The Scientist in the Crib: A Conversation with Andrew Meltzoff

    Psychologist Andrew Meltzoff dispels some popular myths and talks about the insights from cognitive developmental psychology that can inform the work of educators.

      For much of the 20th century, educators took their cues about teaching and learning from psychologists, such as Piaget and Vygotsky. How does what we are learning today about the mental development of young children differ from what these cognitive scientists told us?
      The current field is using new and rigorous experimental techniques, not clinical observation, to look at what is going on in the mind of the child in the first years of life. Although Piaget and Vygotsky set the foundation for the field, we are going beyond their thinking.
      Piaget contributed the ideas that children's minds develop in an orderly way and that they think in slightly different ways than adults do. Children have their own framework for looking at things, and they interpret the world through the filter of their cognitive structures.
      Vygotsky contributed the idea that social interaction is important for learning, that children are not just independent problem solvers but learn from adults and other children. He, more than Piaget, emphasized the importance of social interaction. And he was, of course, correct about that.
      By the way, both Piaget and Vygotsky would have loved the idea that new scientific data are causing revisions in their original theories—they appreciated that theories are dynamic structures that change with new evidence. For example, we've discovered that babies and young children are more competent and can learn more than the original theories had assumed. As we develop better scientific instruments for examining the minds of children, children seem to become more and more competent. In truth, it is because we adult scientists are becoming more clever in our ways of questioning them and better at listening to what they have to say.
      What are scientists finding today that builds on this foundation?
      Cognitive developmental psychologists are now actually looking into the crib to study the development of the mind early on, even before children develop language. And what we find there is very interesting. We find a little scientist peering back at us—a child who is desperately interested in making sense of the people, the objects, and the language around him or her, a child doing mini-experiments to try to sort everything out.
      When we think of scientists, we think of methodical approaches to solving problems. How is that approach similar to what young children do cognitively?
      There seems to be a deep kinship between adults doing science and children learning. Some of the principles are the same: forming hypotheses, making predictions, doing experiments to test ideas. Even babies have theories of the world, very simple theories, but cognitive structures about how people, things, and language work.
      When a child goes through stages of development, he or she abandons an old theory and adopts a new one.
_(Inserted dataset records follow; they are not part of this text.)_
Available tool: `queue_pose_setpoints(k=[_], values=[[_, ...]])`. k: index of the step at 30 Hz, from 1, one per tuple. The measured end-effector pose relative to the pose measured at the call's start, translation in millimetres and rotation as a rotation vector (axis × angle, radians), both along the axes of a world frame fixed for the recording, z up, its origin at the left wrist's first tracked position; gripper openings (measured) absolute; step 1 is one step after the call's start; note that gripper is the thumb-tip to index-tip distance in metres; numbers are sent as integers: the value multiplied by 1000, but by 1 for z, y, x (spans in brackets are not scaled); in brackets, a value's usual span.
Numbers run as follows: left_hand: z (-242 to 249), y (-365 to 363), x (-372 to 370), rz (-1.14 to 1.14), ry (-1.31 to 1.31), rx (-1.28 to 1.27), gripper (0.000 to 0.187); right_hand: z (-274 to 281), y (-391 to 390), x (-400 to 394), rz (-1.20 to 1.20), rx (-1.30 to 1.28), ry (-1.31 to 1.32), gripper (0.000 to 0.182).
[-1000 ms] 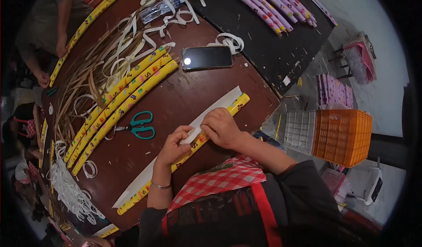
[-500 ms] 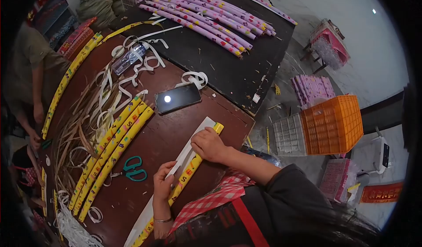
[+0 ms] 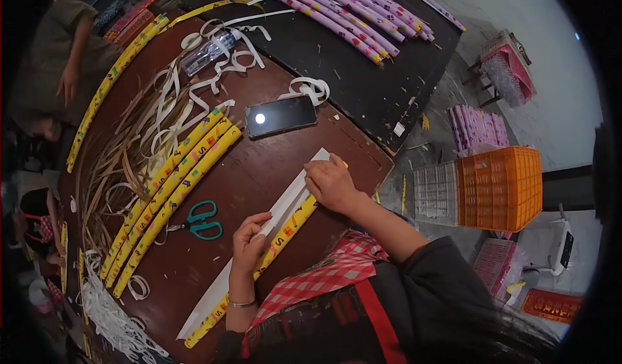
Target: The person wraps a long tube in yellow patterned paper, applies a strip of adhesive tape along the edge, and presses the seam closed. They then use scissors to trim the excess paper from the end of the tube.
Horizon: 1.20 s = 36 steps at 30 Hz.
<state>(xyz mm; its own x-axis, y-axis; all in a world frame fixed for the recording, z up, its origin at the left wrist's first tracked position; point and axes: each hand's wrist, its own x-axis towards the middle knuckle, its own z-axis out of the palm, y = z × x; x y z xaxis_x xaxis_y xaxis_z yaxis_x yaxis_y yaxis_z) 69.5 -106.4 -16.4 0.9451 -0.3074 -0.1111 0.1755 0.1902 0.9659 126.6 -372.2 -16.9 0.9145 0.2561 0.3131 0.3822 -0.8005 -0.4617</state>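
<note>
A yellow patterned roll of wrapping paper [image 3: 283, 239] lies slantwise in front of me, with a white paper edge [image 3: 285, 202] opened along its far side. My right hand [image 3: 332, 184] is curled over the roll's upper end, fingers bent onto the white edge. Lower down, my left hand [image 3: 248, 244] has its thumb and fingers closed on the paper's edge. Teal-handled scissors [image 3: 205, 220] lie to the left of my left hand. Beyond them rest several finished-looking yellow rolls [image 3: 173, 199] side by side.
A phone [image 3: 281, 116], white ribbon curls [image 3: 312, 88] and a plastic bottle [image 3: 208, 53] are on the brown table [image 3: 259, 169]. Purple rolls [image 3: 337, 14] cover part of the black table [image 3: 363, 92]. An orange crate [image 3: 499, 189] stands right. A co-worker's hand [image 3: 68, 84] shows at left.
My view has shifted, so the table's things appear higher and further right. Both my hands remain on the yellow roll, nearly in place. The co-worker's arm at left has moved.
</note>
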Motion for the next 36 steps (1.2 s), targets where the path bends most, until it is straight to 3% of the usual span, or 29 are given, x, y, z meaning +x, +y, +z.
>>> queue_pose_setpoints(k=[14, 19, 25, 31, 36], values=[[-5, -3, -1, 65, 51, 87, 18, 9, -20, 24, -103, -70, -48, 5], [-7, -2, 0, -6, -134, 171, 14, 9, -24, 29, -119, -17, -4, 6], [-5, -2, -1, 62, 27, 20, 12, 8, -27, 34, -153, -5, 63, 6], [-5, -1, -1, -8, -81, 155, 13, 13, -26, 35, -200, -24, 76, 5], [-10, 3, -2, 13, 28, 46, 18, 12, -27, 35, -213, -34, 64, 4]])
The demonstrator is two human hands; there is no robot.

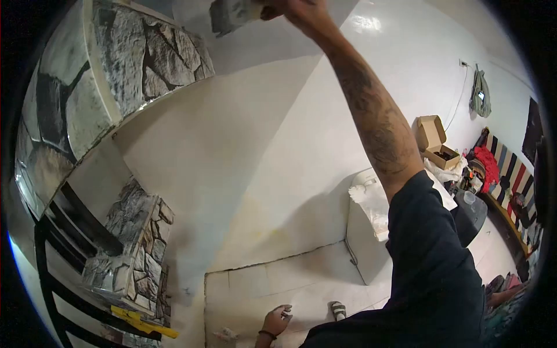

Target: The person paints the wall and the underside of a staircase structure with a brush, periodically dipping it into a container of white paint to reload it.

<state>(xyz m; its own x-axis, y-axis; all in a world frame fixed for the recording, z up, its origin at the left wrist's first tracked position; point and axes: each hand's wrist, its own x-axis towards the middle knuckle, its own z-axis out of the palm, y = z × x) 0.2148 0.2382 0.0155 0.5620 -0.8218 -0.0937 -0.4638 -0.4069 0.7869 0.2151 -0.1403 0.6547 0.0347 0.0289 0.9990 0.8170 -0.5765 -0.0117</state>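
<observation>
At the top edge of the view, my right hand (pixel 296 10) grips a wide, flat paintbrush (pixel 235 16) against the grey upper wall. The brush head is smeared grey and white, and the frame cuts off part of the hand. My bare forearm and black sleeve stretch up from the lower right. Low in the view hangs my left hand (pixel 277 320), a dark band round its wrist, above the pale floor. Its fingers are loosely curled with a gap between them, and nothing shows in them. The wall (pixel 261 133) carries a darker grey band above a cream area.
Stone-patterned blocks (pixel 156 55) jut out at upper left, with a stone-faced ledge (pixel 136 249) and black railing (pixel 81 301) below. A yellow tool (pixel 142 322) lies by the railing. A plastic-covered white box (pixel 368 232), an open carton (pixel 438 148) and a striped bench (pixel 510 168) stand at right.
</observation>
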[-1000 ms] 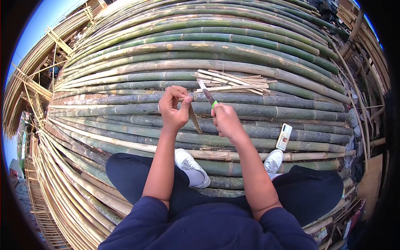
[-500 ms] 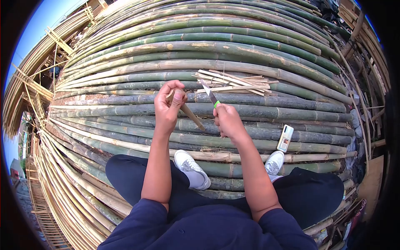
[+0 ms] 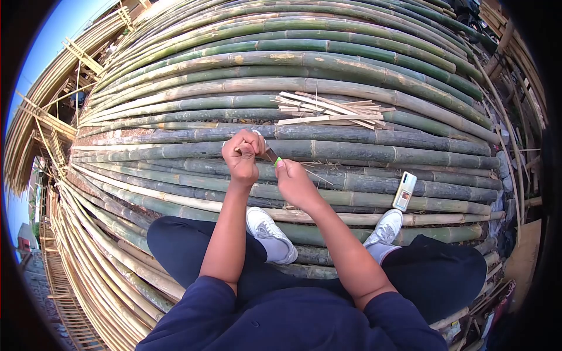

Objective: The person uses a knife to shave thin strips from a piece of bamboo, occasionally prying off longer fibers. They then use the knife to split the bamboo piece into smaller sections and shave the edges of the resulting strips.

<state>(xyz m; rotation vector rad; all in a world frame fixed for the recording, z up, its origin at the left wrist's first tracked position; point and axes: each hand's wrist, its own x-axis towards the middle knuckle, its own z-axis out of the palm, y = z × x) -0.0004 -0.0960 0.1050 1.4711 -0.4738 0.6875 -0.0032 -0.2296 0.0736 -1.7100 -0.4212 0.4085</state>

That new theory leads children to make new predictions and to be open to new information and to collaborative studies.
      What would constitute a collaborative study for a young child?
      Working with teachers is a collaborative study. Working with a parent is a collaborative study. The children use data to revise their conceptions. One of the most wondrous things about children is their openness to new information and their willingness to change.
      You mentioned earlier that babies do mini-experiments to make sense of their world. What types of experiments would a child be engaged in and why?
      Well, for example, 18-month-old children often will build towers of blocks and knock them down again just to build them up. The children seem to be interested in doing scientific explorations of support and containment. What is interesting is when these towers fall over, children often say "uh, oh." This turns out to be a very early word.
      What is especially interesting about the child's use of "uh, oh?"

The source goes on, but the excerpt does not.